Hanya demi kepentingan sesaat, yaitu untuk menebus dosa dan kesalahan yang dilakukannya selama di dunia dan belum sempat bertaubat atau diampuni.
Semua itu karena pada dasarnya Nabi Muhammad SAW sudah menjamin bahwa umatnya pasti masuk surga pada akhirnya, walaupun bisa saja untuk beberapa saat harus masuk neraka terlebih dahulu.
Semua umatku pasti masuk surga, kecuali yang tidak mau.
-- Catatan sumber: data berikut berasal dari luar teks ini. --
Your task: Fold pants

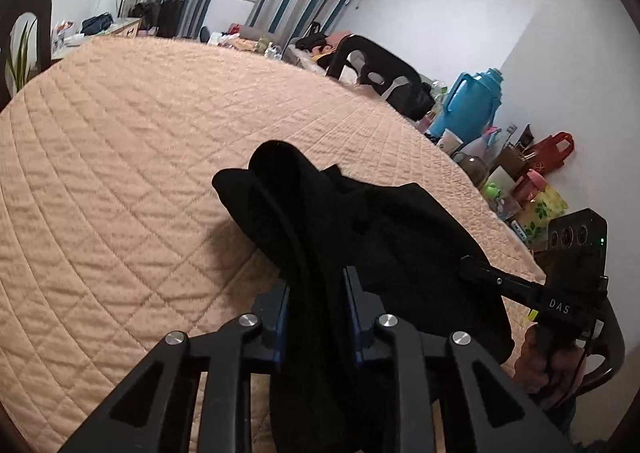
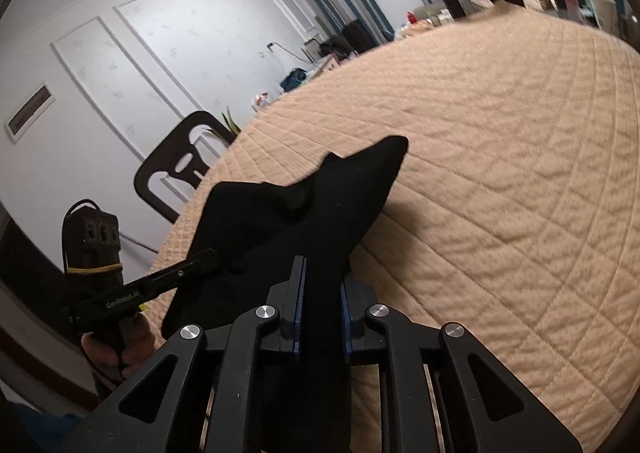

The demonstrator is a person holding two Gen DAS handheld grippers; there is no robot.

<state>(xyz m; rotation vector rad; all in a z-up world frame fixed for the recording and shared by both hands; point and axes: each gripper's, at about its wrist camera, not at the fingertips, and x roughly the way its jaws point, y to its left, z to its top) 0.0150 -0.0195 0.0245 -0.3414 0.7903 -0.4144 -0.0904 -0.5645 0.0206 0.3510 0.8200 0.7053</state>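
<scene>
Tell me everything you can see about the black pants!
The black pants are soft, plain dark cloth, bunched and crumpled rather than flat, with folds and a pointed flap sticking up. They are lifted at the near edge of the peach quilted cover, part of them draping down toward it. The left claw pinches one bunch between its blue pads, and the right claw pinches another. No buttons, pockets or labels can be made out.

Matt black cloth pants (image 1: 360, 221), quilted bedspread (image 1: 120, 157)

The black pants (image 1: 320, 237) hide their own folds, the lower part cut off.
</scene>
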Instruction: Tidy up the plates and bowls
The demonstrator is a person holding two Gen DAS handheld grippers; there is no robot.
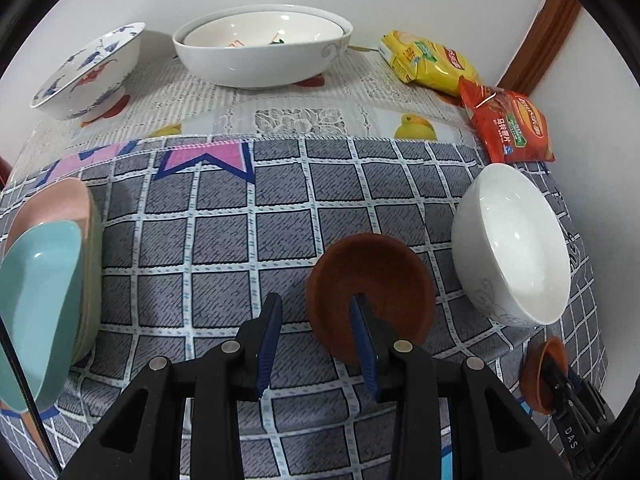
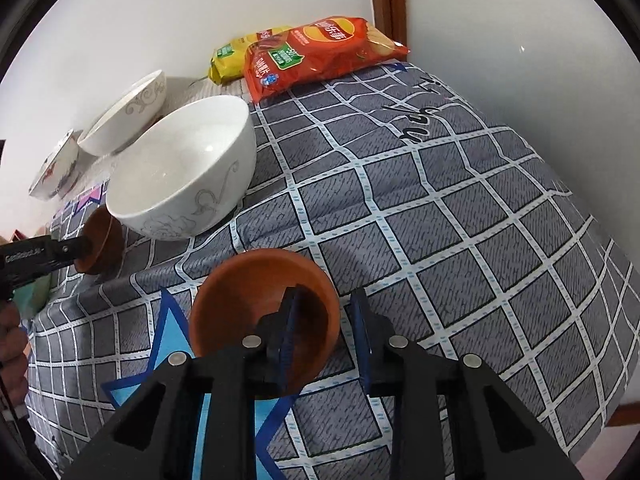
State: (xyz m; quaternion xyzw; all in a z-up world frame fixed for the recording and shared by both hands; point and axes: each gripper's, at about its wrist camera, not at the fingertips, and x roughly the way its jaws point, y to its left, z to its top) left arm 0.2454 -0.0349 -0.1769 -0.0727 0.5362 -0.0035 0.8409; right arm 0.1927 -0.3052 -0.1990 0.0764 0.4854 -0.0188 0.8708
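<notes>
Beside the white bowl (image 1: 516,248), my left gripper (image 1: 318,334) straddles one brown dish's (image 1: 372,276) rim, jaws narrow. My right gripper (image 2: 326,330) straddles another brown dish (image 2: 248,300) near that bowl; grip unclear.

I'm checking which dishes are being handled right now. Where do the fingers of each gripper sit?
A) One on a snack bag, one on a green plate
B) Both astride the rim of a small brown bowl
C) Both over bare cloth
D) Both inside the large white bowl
B: the left gripper straddles the rim of one brown bowl, and the right gripper straddles the rim of another brown bowl.
</notes>
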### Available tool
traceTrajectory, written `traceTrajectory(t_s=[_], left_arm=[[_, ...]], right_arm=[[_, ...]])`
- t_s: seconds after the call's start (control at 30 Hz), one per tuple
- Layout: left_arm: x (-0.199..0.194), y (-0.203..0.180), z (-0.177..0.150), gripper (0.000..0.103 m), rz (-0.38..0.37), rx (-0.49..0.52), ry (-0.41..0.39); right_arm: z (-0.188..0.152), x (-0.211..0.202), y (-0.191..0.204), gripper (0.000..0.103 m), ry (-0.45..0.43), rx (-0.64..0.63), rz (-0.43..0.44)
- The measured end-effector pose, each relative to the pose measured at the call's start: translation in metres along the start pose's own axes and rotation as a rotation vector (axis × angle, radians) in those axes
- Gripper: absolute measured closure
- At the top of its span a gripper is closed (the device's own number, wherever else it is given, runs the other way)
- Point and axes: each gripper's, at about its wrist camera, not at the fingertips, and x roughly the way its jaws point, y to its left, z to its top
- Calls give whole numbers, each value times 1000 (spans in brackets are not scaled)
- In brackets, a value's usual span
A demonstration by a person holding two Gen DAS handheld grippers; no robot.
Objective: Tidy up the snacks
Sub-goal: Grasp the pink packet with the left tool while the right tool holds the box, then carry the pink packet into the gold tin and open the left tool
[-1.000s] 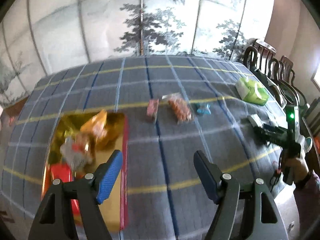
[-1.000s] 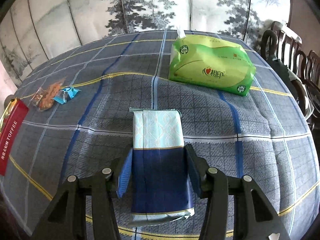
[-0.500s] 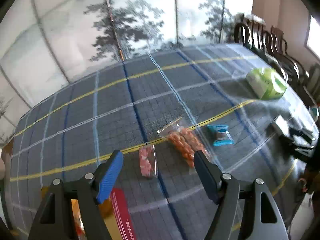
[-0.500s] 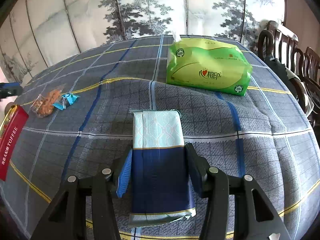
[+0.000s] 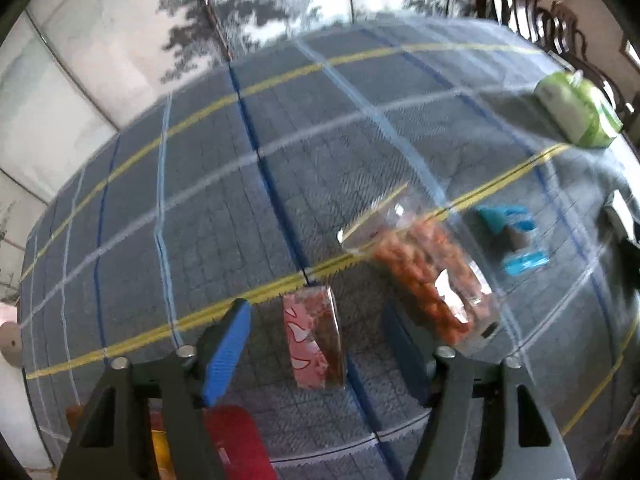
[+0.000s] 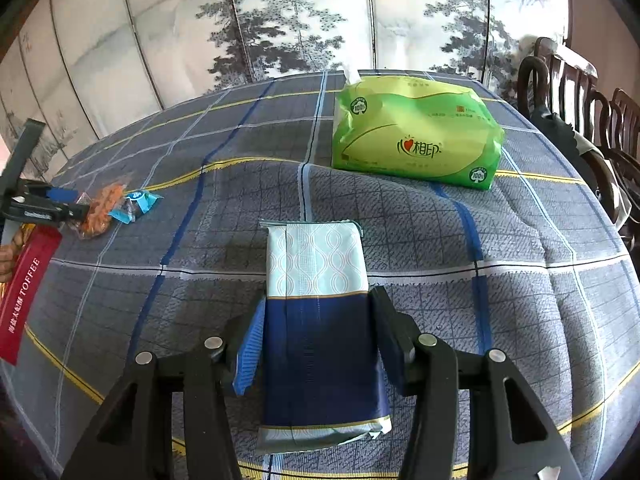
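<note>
Reaching down over the tabletop [image 5: 360,152] with its blue and grey checked cloth, the left gripper [image 5: 316,344] has a small pink and brown snack packet [image 5: 314,344] lying flat between its fingers [image 5: 226,348]. Those fingers are closing in, but they do not touch the packet yet; there is a gap on both sides.

Just beside it, to the right, lies a clear bag of orange snacks [image 5: 432,276]. A little blue candy wrapper [image 5: 514,238] lies past that. At the bottom edge a red box [image 5: 236,436] peeks out, probably where the snacks should go.

The pink packet looks thin, light and crinkly. It should weigh almost nothing, but the shiny wrap may slip. Pinching it across the middle of its long sides seems best, and gently, so the snack inside does not break.

The right gripper [image 6: 316,344] has its fingers pressed on both sides of a soft blue and pale green tissue pack [image 6: 318,320], which rests on the tabletop. A big green tissue bag [image 6: 416,132] sits farther back.
</note>
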Motion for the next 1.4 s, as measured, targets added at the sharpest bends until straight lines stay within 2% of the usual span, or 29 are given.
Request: traceTrajectory(t_s=[0.03, 0.07, 0.13, 0.17, 0.3, 0.53, 0.7, 0.97, 1.4], left_arm=[[2, 1, -1, 75, -29, -13, 2], [0, 2, -2, 80, -33, -32, -9], [-2, -1, -6, 81, 70, -51, -8], [-6, -2, -11, 81, 97, -74, -20], [-44, -12, -46, 81, 83, -194, -67], [-122, -71, -117, 81, 103, -192, -197], [-153, -90, -146, 81, 95, -199, -227], [-180, -92, -186, 81, 110, -228, -247], [-191, -60, -223, 81, 176, -315, -249]], right_arm=[[0, 0, 0, 54, 0, 1, -1], [0, 0, 0, 54, 0, 0, -2], [0, 0, 0, 54, 0, 0, -3], [0, 0, 0, 54, 1, 0, -2], [0, 0, 1, 54, 1, -1, -3], [0, 1, 2, 53, 5, -16, -20], [-1, 2, 7, 53, 13, -42, -55], [-1, 2, 10, 54, 17, -57, -76], [-2, 2, 11, 54, 18, -66, -89]])
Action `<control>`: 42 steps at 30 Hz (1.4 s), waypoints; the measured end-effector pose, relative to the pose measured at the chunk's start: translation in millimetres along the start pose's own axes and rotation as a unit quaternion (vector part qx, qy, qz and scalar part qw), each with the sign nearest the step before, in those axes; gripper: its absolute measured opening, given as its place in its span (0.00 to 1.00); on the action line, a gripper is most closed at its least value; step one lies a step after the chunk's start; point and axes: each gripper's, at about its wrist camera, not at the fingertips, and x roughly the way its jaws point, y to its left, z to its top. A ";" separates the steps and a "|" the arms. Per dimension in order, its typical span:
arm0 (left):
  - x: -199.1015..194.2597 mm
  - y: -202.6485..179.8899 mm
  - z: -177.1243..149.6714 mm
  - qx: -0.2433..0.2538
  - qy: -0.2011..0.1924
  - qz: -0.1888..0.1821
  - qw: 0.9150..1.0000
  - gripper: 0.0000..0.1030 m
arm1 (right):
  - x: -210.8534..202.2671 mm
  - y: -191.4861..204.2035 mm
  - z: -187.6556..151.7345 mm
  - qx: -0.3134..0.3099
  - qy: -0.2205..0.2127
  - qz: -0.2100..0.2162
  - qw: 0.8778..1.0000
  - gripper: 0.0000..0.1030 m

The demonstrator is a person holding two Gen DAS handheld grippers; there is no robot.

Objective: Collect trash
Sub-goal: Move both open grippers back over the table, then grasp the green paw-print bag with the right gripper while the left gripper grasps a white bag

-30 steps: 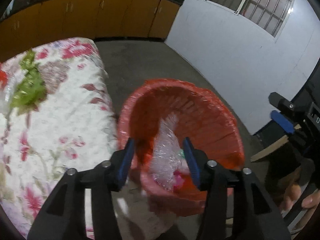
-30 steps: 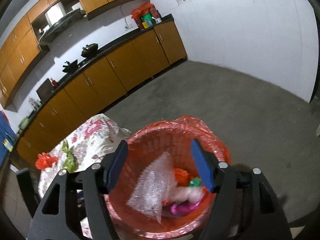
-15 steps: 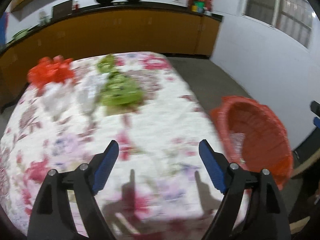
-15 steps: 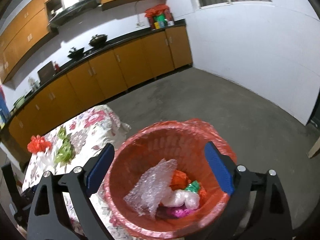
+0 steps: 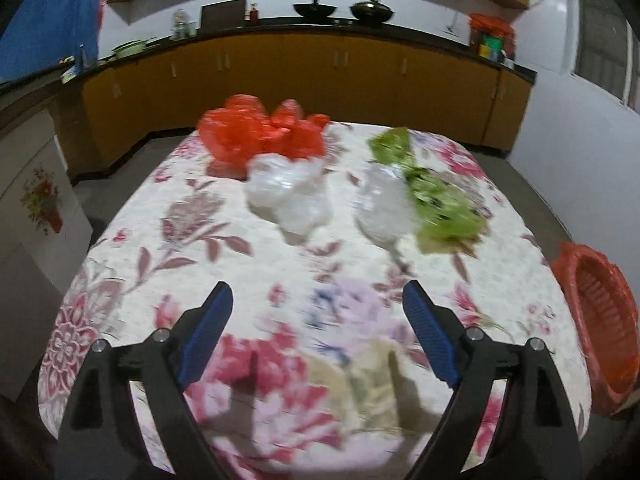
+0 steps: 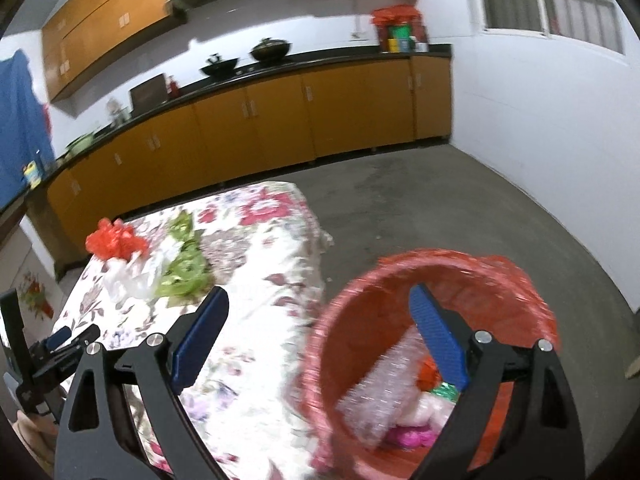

Ada yang bertanya,"Ya rasulullah, siapakah yang tidak mau?". Nabi SAW menjawab,"Siapa yang mentaati aku masuk surga dan yang bermaksiat kepadaku maka dia termasuk orang yang tidak mau masuk surga". (HR. Bukhari)
Sedangkan orang yang matinya sebagai kafir, dalam hal ini tidak mau mengikuti kenabian Muhammad SAW, maka selain kafir di dunia, maka di akhirat pun dia tidak akan bisa keluar dari neraka. Dan tidak ada syafaat bagi mereka.
SOAL LATIHAN
Wali di dalam Al-Quran punya banyak makna. Sebutkan beberapa makna wali dan jelaskan makna wali dalam ayat "Allah waliyyulladzina amanu" (QS. Al-Baqarah: 257)!
Berikan contoh-contoh makna "wali" dalam Al-Qur'an selain sebagai pelindung atau pemimpin!
Mengapa bangsa Arab sebelum kedatangan Islam berada dalam "kegelapan"?
Apa perbedaan antara "wali" yang dimiliki orang beriman dan "wali" yang dimiliki orang kafir?
Bagaimana cara orang beriman agar tidak tersesat dari jalan Allah?